• **Work required**
The material below should be copied line for line, please, with pictures omitted.

-------------------------

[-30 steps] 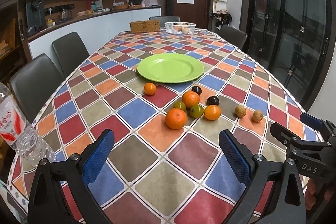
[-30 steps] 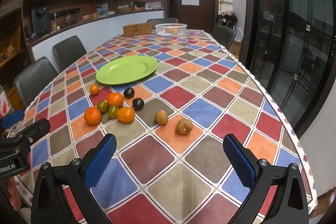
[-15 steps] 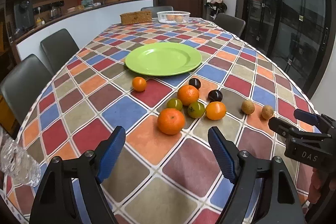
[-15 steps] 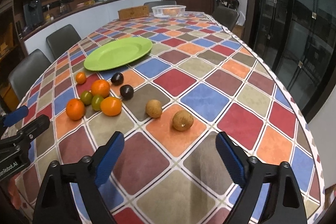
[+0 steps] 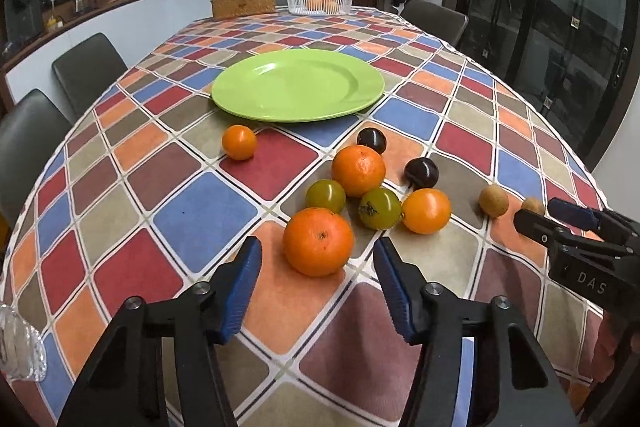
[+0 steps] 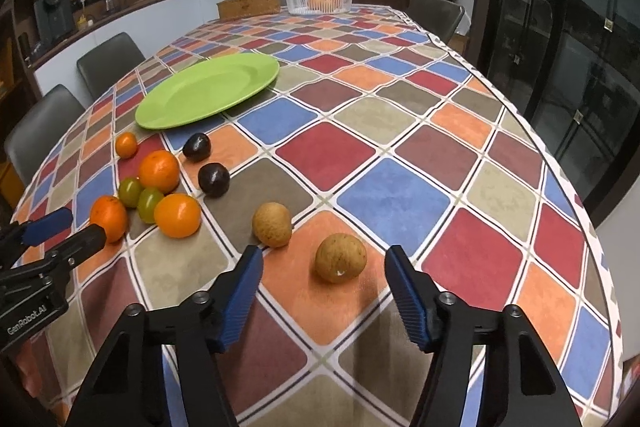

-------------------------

• **Written response**
[-30 steps] 
[-30 steps] 
[-15 steps] 
[-15 steps] 
[+0 steps] 
[+0 steps] 

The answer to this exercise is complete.